- EXERCISE BRIEF -
Only one stretch of the data below is wanted: the lines from the one with "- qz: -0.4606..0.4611" through the one with "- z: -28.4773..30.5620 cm", repeated exactly.

- PROVIDED MATERIAL -

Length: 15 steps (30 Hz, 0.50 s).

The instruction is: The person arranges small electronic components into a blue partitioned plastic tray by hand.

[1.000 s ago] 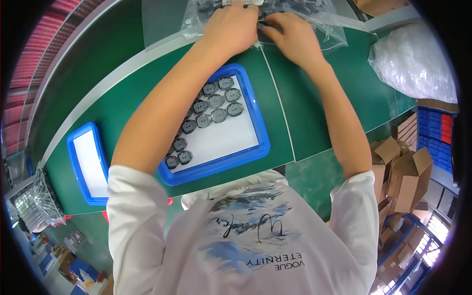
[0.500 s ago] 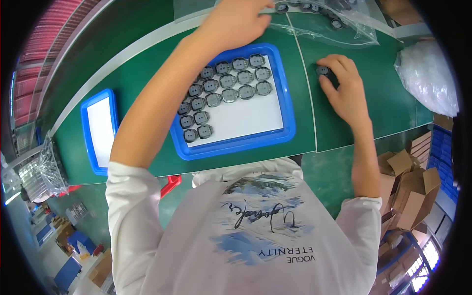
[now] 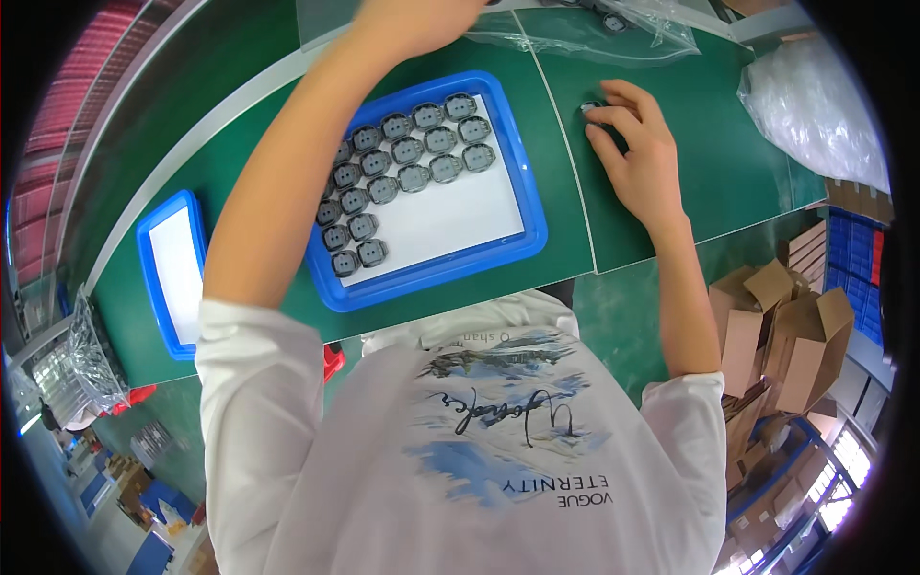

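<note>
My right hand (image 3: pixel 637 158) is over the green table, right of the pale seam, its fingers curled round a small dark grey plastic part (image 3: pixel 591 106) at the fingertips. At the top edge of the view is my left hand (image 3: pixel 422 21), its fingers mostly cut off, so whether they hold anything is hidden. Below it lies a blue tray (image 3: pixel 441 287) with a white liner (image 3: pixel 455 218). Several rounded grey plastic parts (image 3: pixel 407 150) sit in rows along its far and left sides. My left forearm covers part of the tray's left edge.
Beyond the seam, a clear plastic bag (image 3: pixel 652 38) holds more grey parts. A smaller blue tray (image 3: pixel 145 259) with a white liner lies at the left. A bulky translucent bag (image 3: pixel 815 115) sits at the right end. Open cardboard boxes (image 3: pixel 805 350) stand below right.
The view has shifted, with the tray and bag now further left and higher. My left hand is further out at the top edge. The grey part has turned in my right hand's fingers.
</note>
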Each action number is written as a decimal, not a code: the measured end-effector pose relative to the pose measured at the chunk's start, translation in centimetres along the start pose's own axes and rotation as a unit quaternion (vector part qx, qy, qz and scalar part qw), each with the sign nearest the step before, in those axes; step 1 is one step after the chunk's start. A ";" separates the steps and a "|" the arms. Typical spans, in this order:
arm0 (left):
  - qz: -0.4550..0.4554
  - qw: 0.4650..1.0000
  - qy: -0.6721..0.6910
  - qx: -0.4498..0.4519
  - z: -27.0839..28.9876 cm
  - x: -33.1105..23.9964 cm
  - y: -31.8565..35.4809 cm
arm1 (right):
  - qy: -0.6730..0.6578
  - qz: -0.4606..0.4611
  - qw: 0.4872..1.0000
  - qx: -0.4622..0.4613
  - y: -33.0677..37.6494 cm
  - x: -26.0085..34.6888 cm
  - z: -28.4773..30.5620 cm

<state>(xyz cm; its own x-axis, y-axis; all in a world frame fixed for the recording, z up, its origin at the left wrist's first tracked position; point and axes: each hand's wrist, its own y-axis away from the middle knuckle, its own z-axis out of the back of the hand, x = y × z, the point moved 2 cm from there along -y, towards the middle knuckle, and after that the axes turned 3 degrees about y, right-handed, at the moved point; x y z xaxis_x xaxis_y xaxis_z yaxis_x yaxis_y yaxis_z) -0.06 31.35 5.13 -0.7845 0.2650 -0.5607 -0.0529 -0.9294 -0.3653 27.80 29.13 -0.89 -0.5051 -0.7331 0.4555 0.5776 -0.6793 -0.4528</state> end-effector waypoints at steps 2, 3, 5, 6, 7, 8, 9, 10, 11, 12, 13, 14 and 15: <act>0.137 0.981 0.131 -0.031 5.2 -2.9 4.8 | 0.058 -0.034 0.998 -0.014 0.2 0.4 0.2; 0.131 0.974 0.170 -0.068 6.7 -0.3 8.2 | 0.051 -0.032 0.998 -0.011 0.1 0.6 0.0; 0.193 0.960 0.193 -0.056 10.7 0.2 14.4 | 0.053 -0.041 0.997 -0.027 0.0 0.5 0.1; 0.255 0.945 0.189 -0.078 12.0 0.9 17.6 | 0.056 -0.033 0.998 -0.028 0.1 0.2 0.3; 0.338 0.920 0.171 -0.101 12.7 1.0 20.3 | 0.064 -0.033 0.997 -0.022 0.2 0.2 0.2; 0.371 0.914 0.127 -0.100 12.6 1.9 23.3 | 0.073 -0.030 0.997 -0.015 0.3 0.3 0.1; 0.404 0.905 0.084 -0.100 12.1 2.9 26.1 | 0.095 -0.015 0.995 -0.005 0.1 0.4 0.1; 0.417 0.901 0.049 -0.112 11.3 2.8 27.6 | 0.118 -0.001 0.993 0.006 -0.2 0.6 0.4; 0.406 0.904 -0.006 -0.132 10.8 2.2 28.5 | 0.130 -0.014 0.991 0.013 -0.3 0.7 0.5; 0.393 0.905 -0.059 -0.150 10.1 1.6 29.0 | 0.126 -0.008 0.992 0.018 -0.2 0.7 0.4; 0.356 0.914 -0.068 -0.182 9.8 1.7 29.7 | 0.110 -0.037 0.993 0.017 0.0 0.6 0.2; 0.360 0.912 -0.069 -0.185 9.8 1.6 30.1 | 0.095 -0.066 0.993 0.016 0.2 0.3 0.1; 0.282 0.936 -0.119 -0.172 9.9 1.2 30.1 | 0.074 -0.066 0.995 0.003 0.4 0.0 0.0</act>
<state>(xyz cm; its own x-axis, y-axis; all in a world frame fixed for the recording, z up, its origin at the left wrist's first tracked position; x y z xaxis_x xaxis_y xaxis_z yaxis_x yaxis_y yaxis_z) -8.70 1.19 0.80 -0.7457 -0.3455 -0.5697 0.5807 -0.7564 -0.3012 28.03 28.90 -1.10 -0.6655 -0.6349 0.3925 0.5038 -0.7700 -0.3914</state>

- FINISHED TASK -
  - qz: -0.4606..0.4611
  - qw: 0.4872..1.0000
  - qx: -0.4622..0.4613
  - y: -33.0677..37.6494 cm
  - x: -26.0085..34.6888 cm
  - z: -28.4773..30.5620 cm

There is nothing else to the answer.